Novels about aspects of the Holocaust seem to proliferate each year. Some are better than others as they examine various components of Hitler’s war against the Jews that Arno P. Mayer once questioned in the title of his book, Why Didn’t the Heavens Not Darken? Chris Bohjalian’s Skeletons at the Feast is yet another of this genre as he concentrates on the plight of a Prussian aristocratic family that is forced to separate as they move westward to escape being captured by the Soviet army as the Second World War draws to a close. Upon leaving their estate near East Prussia, an area that was once considered part of Poland, the Emmerick family must go their separate ways. Rolf, the father and his son Helmut leave to rejoin the German army on the eastern front to try and stem the tide of the Russian advance as does another son, Werner who has been engulfed in the fighting for months. The remainder of the family trudging west is made up of Mitt, the mother, her daughter, Anna, and a Scottish POW named Callum Finella.
As the novel follows this group westward, Bohjalian develops his characters as they confront numerous hazardous situations as they seek shelter and food. Emmerick family friends and relatives come and go as the movement westward continues as they come in contact with Uri, a Jew whose family probably perished in the extermination camps. Uri takes on a number of different identities as he tries to survive. When meeting the Emmerick family he takes on the persona of a German corporal named Manfred. When he goes off on his own he becomes a Russian called, Barsakov in order to survive. As Uri/Manfred/Barsakov keeps switching identities he develops a severe case of what Erik Erikson called a conflict between identity and role confusion, or an identity crisis. Callum, the POW and Anna seem to fall in love and their relationship evolves throughout the first part of the novel, but hits a roadblock as Uri and Anna meet.
Another thread in the novel involves the travails of Cecile, a Jewish woman trying to avoid the fate of her co-religionists, joins with Jeanne, a much weaker woman as part of a forced march driven by Nazis to deliver slave labor to factories in the western part of the Reich. The three strands that make up the novel, the Emmerick family, Uri, and Cecile all come together towards the end of the story and draws the reader deeper into the history of World War II.
To Bohjalian’s credit he appends his sources in his acknowledgement section citing major historians such as Max Hastings, Jan T. Gross, Daniel Jonah Goldhagen, Eric A. Johnson, and Daniel Mendlesohn.

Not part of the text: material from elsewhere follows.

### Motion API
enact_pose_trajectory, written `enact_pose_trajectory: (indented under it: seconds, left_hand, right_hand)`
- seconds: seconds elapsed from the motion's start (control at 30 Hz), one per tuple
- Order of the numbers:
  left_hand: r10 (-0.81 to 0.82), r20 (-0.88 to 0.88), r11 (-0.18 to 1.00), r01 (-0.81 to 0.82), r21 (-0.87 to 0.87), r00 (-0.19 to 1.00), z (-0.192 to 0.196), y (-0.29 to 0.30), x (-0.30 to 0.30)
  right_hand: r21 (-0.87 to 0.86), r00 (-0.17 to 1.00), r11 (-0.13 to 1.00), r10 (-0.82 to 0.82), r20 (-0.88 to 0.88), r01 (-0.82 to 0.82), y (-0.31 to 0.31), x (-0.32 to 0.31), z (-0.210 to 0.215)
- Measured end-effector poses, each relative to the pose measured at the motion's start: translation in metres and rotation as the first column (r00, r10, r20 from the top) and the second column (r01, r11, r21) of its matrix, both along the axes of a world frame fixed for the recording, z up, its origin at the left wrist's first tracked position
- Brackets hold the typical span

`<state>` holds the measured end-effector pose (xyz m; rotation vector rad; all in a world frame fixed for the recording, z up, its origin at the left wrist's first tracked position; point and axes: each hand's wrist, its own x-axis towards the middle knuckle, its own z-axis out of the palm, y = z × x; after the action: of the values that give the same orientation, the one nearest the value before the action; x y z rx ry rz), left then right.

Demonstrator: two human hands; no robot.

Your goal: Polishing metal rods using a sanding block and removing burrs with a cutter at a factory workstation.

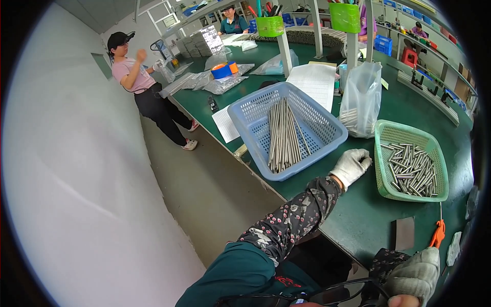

The source material lends authenticity to the narrative and what the individual characters had to cope with. The firebombing of Dresden, specific battles on the eastern front, and German hopes that the western allies would eventually turn against the Soviet Union are among the many accurate historical events that took place during the war presented by the author.
The final course of the journey will produce surprises and tears on the part of the reader. The brutality of humanity that is expressed throughout the novel reminds us what good can emerge from people even if they are desperate. Bohjalian seems to encapsulate much of human emotion as he brings the journey of his characters to a conclusion and an ending to the book that will surprise the reader.